What is Minimum Viable Product and examples of MVP

After idea stage when you start working on your product development, let it be a software, hardware product or a service that you are offering, the Minimum Viable Product (MVP) is a strategy used for fast and quantitative market testing of a product or product feature, popularized by Eric Ries for web applications.

What is Minimum Viable Product / MVP ?

minimum-viable-product

MVP is a strategy which you can use to increase your chances of success.

Here’s the road map. Go talk to some customers who might have a problem. Tell them your theory about how you believe they could solve their problem based on your solution. Get them to validate your hypothesis… you might actually be wrong in your assumptions.

Obtain a preliminary commitment from the customer to purchase your solution based on the validated assumptions. Go raise some funding based on that commitment. Build and release your prototype product on an incremental basis to your beta customer partner(people who have agreed upon your hypothesis). Obtain proof of concept and testimonials/feedback. Raise another round of “go to market” financing to start adding features and polish the packaging and presentation.
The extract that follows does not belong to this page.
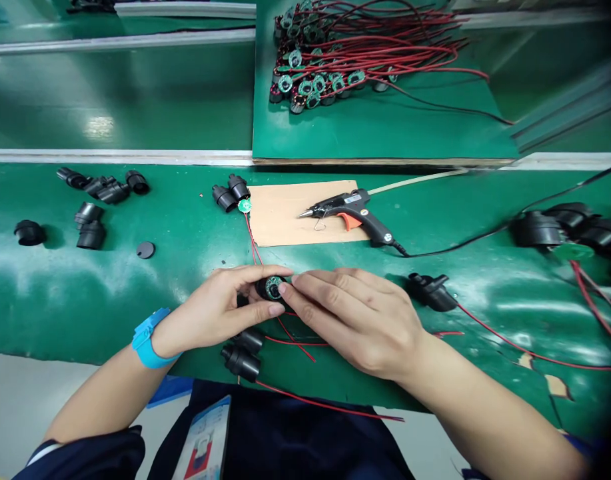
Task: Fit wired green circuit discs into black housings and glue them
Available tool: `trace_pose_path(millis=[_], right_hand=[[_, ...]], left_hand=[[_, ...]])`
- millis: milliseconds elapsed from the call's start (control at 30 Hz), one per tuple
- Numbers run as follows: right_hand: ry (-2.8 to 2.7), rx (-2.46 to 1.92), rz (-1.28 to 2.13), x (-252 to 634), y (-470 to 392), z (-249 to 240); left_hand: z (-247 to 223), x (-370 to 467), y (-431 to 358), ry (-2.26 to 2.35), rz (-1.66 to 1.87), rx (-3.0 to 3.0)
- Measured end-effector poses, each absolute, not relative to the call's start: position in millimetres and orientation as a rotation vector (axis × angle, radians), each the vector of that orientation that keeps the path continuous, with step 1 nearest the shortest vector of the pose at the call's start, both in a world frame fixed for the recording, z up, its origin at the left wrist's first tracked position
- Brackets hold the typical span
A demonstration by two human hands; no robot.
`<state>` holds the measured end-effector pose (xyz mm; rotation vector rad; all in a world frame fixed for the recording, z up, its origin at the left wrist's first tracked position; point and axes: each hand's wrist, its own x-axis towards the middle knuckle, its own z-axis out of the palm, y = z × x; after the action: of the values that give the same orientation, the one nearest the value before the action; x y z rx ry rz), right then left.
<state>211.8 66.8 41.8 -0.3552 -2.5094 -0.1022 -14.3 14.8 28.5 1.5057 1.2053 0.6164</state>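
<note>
Near the table's front edge, my left hand is closed around a black cylindrical part with a round green circuit board in its end. My right hand presses its fingertips together at the right side of that board; what they pinch, if anything, is too small to make out. Red wires pass below the hands. Just below my left hand lie black housings with a red wire running right. Beyond the hands, a black glue gun with an orange trigger rests on a cardboard sheet.
Black housings and a round disc lie at the left. A raised green board holds several wired motors. Another housing sits right of my right hand. The glue gun's cable runs right towards more housings.
</note>
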Motion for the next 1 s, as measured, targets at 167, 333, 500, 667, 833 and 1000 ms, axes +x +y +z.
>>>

All you need to do is to figure out a way to connect to your early adapters, find out what they want from your product and how your product will help them.

Examples of MVP

  1. Lets start with Eric Ries, the godfather of MVP, (Read his book on Lean Startups) asked his blog readers to pre-order his book before he had written a chapter or inked a book deal. He was able to feel confident in the market’s interest and got enormous leverage in pitching the book to publishers.
  2. Dropbox ‘s Initial Idea was to make an extremely easy-to-use file sharing tool. The MVP was  a product demo video of what Dropbox looked like put on their website before they launch any product, and ask to signup in case they liked what the video demo’d. It helped the company attract a 75,000 wait-list within 24 hours. Based on the overwhelming response, they slowly allowed select users to begin using Dropbox as they continued to develop the product, the idea was conceived by Drew Houston on a bus to New York when he planned to do some coding during the 4 hour ride but left his USB drive at home. Now Over 100 million users, $250+ million in venture funding, a rumored $5 to $10 billion valuation, approximately $240 million of revenue in 2011
  3. Google‘s initial idea was to download all internet on one computer and build a search around that. And as their MVP strategy they downloaded Stanford’s data/links, Developed PageRank for that. Added Linux search there after.